The story of slide guitar has been told many times, but because of partisan opinions and the fact that so much gets lost in the mists of time, there is some confusion about where it came from and how it became part of the African-American blues musicians repertoire in the early part of the 20th century.
I have been playing and studying the subject of slide guitar for nearly four decades and my journey of discovery has taken me from blues and rock into country, folk, western swing, bluegrass, Hawaiian, African, Indian, celtic and a few other places on the way. I am not saying that I know all the answers about its history, but I have formed some opinions and made some interesting discoveries along the way. For this series of articles I will focus on slide guitar in the blues. This first article is about the early pre-war players.
There is a whole school of thought that talks about the roots of blues slide guitar coming from various one string African diddley bow type instruments that arrived in America with the slaves. These instruments (sometimes called a Jitterbug, or Diddley Bow) are usually crude homemade one string childrenʼs instruments made by fixing bailing wire between two screws on a board, or against the side of a shack for resonance. They were played by plucking the wire with one hand and sliding a bottle, a piece of metal or a bone up and down the string to change the pitch.
While there is unquestionable evidence that the roots of the blues are in African music, there is very little evidence, apart from stories told by explorers who went to West Africa, to support the theory that slide guitar comes from Africa. The diddley bow is a much smaller part of the story than it has been credited for. Sliding an object up and down a string to change its pitch may have come into America from both Africa and Hawaii, but I believe the Hawaiian influence to be more important.
There is however, a lot of evidence that supports the theory that slide guitar came into American culture from India via the Hawaiian Islands. In India there is evidence of polished stone slides being used on open tuned stringed instruments played lap-style like Hawaiian steel guitar, dating back thousands of years. There is a story that in the 1890s an Indian musician, Davion, who played slide on a Gottuvadyam (Indian lap steel instrument) travelled to Hawaii to perform for the royal family, but due to a storm at sea, the ship he was travelling on was damaged and his instrument was destroyed, so he borrowed a guitar to do his concerts.
There are other theories about how slide guitar may have started in Hawaii, but this to me is the most logical and believable. Indian musicians were using open tunings on their traditional instruments and in Hawaii, Mexican cowboys working the cattle farms played guitars in open Spanish tuning. All these elements were brought together in the latter part of the 19th century by the first Hawaiian guitarists and to cut a long story short, Hawaiian Steel Guitar was born. (The term ʻSteelʼ does not refer to the body of the guitar, but is the name of the tool used to play the instrument).

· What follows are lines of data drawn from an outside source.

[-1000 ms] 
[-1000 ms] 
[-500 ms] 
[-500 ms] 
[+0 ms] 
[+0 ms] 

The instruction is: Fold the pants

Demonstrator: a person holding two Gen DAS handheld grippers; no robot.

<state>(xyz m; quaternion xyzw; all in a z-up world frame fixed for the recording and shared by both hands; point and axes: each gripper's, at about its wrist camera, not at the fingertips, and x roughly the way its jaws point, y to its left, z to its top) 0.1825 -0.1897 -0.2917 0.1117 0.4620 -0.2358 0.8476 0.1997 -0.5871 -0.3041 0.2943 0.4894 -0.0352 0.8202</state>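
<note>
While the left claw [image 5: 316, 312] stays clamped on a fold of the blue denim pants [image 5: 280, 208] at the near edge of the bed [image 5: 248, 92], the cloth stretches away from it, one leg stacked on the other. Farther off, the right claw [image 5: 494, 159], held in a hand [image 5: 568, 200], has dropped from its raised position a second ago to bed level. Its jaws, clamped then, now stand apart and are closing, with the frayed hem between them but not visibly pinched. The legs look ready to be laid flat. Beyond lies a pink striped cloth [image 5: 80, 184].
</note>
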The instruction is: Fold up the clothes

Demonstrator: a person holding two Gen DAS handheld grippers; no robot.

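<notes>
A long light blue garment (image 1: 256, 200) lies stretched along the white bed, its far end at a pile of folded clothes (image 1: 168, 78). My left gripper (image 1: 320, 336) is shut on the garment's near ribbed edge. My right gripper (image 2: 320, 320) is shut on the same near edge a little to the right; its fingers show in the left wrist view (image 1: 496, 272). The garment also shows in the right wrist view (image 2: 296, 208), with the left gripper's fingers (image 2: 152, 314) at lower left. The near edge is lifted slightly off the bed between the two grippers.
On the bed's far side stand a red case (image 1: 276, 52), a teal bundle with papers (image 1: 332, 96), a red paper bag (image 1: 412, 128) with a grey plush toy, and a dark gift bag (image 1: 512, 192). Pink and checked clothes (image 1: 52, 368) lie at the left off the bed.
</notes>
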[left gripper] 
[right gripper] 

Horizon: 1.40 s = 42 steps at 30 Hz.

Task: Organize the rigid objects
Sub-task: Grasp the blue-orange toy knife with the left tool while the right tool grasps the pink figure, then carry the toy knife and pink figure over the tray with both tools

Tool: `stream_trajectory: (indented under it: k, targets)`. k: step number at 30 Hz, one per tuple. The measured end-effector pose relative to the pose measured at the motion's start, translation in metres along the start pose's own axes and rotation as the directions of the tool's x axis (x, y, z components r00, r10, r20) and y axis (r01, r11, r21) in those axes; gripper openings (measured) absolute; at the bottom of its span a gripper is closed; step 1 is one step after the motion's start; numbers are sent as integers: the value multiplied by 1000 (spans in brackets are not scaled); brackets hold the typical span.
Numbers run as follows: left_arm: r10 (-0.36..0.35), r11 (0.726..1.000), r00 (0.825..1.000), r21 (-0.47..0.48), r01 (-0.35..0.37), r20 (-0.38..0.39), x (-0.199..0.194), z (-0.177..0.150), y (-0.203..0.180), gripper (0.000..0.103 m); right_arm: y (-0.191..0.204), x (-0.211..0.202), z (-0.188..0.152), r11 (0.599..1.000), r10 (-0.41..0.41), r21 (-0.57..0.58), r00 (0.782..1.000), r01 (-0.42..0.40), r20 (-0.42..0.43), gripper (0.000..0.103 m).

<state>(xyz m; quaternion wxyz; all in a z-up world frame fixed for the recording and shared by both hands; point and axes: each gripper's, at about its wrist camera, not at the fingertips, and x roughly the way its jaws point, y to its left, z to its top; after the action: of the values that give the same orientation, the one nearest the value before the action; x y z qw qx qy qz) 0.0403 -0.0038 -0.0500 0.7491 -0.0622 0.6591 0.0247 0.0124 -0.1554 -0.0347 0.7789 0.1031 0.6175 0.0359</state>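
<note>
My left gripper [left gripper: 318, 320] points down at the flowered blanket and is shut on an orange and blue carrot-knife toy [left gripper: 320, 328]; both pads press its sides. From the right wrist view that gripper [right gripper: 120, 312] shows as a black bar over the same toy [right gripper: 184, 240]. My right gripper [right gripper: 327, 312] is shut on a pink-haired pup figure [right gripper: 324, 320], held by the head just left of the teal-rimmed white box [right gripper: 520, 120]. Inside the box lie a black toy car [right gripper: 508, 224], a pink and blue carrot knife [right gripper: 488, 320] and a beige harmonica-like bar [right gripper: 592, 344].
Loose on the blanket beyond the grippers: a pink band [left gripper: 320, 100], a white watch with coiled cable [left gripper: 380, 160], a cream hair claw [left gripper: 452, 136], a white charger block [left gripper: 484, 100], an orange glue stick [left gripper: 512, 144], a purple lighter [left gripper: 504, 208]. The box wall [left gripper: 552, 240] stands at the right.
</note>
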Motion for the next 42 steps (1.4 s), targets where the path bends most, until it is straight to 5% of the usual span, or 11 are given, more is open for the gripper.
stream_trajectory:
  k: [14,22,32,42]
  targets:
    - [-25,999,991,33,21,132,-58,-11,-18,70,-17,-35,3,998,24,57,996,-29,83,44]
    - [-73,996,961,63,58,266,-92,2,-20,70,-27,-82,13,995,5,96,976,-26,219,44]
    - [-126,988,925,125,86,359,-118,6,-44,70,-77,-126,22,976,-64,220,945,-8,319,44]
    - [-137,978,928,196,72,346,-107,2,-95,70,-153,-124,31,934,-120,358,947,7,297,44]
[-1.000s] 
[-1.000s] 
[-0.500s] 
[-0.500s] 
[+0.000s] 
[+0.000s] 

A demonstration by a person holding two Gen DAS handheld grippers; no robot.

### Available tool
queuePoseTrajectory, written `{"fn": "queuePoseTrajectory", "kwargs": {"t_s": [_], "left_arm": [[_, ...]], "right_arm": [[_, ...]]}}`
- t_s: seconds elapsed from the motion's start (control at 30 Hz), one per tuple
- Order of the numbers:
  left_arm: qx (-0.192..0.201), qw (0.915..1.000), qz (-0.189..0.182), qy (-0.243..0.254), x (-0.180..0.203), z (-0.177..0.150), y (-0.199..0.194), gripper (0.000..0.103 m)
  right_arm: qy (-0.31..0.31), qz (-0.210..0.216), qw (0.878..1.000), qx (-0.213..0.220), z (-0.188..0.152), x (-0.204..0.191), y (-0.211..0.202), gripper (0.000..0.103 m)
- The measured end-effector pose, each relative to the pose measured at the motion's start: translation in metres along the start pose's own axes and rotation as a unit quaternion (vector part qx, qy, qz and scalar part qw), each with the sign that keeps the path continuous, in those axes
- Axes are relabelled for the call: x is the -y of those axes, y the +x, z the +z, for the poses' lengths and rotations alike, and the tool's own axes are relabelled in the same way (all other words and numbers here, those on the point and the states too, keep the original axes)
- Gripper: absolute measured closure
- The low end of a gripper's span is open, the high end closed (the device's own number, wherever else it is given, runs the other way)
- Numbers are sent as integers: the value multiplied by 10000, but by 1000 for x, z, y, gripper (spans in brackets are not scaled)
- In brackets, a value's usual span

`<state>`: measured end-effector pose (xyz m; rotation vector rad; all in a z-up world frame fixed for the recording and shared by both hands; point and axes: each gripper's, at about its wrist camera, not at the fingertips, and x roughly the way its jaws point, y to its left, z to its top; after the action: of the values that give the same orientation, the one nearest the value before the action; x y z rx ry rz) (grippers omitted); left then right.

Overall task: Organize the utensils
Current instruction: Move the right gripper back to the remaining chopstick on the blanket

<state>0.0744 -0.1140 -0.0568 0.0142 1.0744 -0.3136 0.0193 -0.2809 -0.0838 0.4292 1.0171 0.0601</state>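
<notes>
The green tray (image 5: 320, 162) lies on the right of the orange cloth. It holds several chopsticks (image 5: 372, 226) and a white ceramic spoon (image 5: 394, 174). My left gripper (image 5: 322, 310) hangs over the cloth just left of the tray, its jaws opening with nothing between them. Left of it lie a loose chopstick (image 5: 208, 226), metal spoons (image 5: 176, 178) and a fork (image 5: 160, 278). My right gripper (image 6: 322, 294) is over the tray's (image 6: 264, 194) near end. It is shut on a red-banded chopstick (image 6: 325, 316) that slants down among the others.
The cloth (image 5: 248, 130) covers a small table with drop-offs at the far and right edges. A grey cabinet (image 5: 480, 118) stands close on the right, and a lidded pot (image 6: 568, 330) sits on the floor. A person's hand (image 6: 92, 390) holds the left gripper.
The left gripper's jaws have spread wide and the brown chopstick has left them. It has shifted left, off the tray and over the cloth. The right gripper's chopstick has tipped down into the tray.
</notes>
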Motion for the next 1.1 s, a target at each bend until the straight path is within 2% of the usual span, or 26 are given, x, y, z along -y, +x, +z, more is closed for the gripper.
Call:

It is true that many of the early blues slide players learnt their first tunes on one string diddley bows, but whether that instrument actually does have its roots in Africa is not really known. The first written evidence of anybody hearing blues slide guitar is from the great composer, W.C. Handy, who in 1903, while waiting for a train at Tutwiler railroad station in Mississippi, first heard an African-American musician “playing guitar with a knife as popularized by Hawaiian musicians”. Handy had spent a lot of time in Mississippi studying the music and the culture and he referred to this style as being of Hawaiian origin, not of African origin.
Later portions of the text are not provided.